Что делать, она не знала. Подчиниться ему в надежде, что по дороге удастся выпрыгнуть из машины где-нибудь на милицейском посту?

– И не думай, что по дороге смоешься. Веревка есть у тебя? Или ладно, этим вот свяжу.

Олег сорвал со стола скатерть, скрутил ее жгутом. Сумасшедший блеск его глаз противоречил рациональности слов и движений. Но, кажется, так оно и бывает у душевнобольных. В том, что он попросту болен, Варя теперь уже не сомневалась. Да могла бы и раньше догадаться! Все его претензии к ней давно уже свидетельствовали никак не о душевном здоровье.

– Не хочешь… – с болезненным вниманием приглядевшись к Варе, зловеще процедил он. – Что ж… Не хочешь в уме ехать, поедешь без ума.

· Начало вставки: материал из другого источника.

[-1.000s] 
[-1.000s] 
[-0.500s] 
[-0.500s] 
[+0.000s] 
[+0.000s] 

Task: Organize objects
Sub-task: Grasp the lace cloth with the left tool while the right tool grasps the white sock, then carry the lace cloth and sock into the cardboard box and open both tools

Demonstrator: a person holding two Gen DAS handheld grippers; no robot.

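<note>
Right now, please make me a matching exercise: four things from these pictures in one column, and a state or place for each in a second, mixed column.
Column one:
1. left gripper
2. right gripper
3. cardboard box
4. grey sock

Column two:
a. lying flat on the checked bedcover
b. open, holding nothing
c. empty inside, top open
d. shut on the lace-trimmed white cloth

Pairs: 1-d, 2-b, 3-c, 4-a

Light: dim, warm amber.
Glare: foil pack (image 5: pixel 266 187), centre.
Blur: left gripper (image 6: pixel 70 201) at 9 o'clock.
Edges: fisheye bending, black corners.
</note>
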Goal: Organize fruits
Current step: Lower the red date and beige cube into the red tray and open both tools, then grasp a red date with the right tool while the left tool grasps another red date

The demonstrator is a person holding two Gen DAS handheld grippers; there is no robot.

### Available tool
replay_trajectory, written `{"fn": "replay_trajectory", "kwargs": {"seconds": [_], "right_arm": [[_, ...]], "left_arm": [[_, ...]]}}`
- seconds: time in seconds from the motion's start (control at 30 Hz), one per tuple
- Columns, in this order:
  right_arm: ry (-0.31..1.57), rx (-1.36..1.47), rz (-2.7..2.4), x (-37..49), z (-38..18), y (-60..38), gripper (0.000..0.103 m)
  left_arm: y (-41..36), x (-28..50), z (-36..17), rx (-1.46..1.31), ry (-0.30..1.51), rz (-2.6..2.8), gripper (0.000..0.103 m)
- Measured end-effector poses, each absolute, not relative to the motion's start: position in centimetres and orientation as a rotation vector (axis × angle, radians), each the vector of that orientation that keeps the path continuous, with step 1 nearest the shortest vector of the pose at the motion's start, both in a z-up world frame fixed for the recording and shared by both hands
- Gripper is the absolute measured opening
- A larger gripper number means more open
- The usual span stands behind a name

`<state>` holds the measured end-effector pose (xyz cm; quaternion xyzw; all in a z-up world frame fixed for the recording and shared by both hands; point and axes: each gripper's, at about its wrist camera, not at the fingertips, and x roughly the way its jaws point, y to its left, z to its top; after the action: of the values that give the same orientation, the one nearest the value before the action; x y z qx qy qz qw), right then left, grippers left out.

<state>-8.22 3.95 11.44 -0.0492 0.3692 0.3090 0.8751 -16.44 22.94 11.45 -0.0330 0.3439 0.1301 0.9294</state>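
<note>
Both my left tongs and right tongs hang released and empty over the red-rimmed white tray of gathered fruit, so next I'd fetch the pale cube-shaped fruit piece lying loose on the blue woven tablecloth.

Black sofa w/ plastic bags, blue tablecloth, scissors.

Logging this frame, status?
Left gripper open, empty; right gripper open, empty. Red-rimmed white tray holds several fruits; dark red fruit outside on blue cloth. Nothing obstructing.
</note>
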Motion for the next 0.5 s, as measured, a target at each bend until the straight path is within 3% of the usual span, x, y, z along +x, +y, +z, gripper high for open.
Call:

Олег пошел на нее, держа скрученную скатерть на высоте ее шеи. Варя вскрикнула:

– Олег, что ты делаешь?!

– Поедешь, поедешь, – хихикнул он. – Я тебя повезу…

Судя по всему, он собирался затянуть жгут на ее шее, чтобы она не сопротивлялась. Варя метнулась в сторону, пытаясь обежать Олега и выскочить из дому. Но он резко качнулся в ту же сторону и перегородил ей путь к двери. Окна были закрыты. Пока Варя стала бы их открывать, Олег успел бы сделать с ней все, что угодно.

Одиночество этого дома, заброшенность того, что стоял рядом, а потому отсутствие ближайших соседей – все, что прежде казалось Варе достоинством ее здешнего жилья, теперь привело ее в ужас. Соседка из дома напротив тоже уехала; Варя знала это, потому что брала у нее молоко.

Ухмыляясь, Олег сделал несколько шагов вперед. Варя попятилась. Он не торопился – понимал, что деваться ей некуда. Глаза его были так близко, что Варя видела, как расширились в них зрачки – вместо радужной оболочки зияли черные провалы. Она хотела вскрикнуть, закричать во весь голос и не смогла: ужас сжал горло.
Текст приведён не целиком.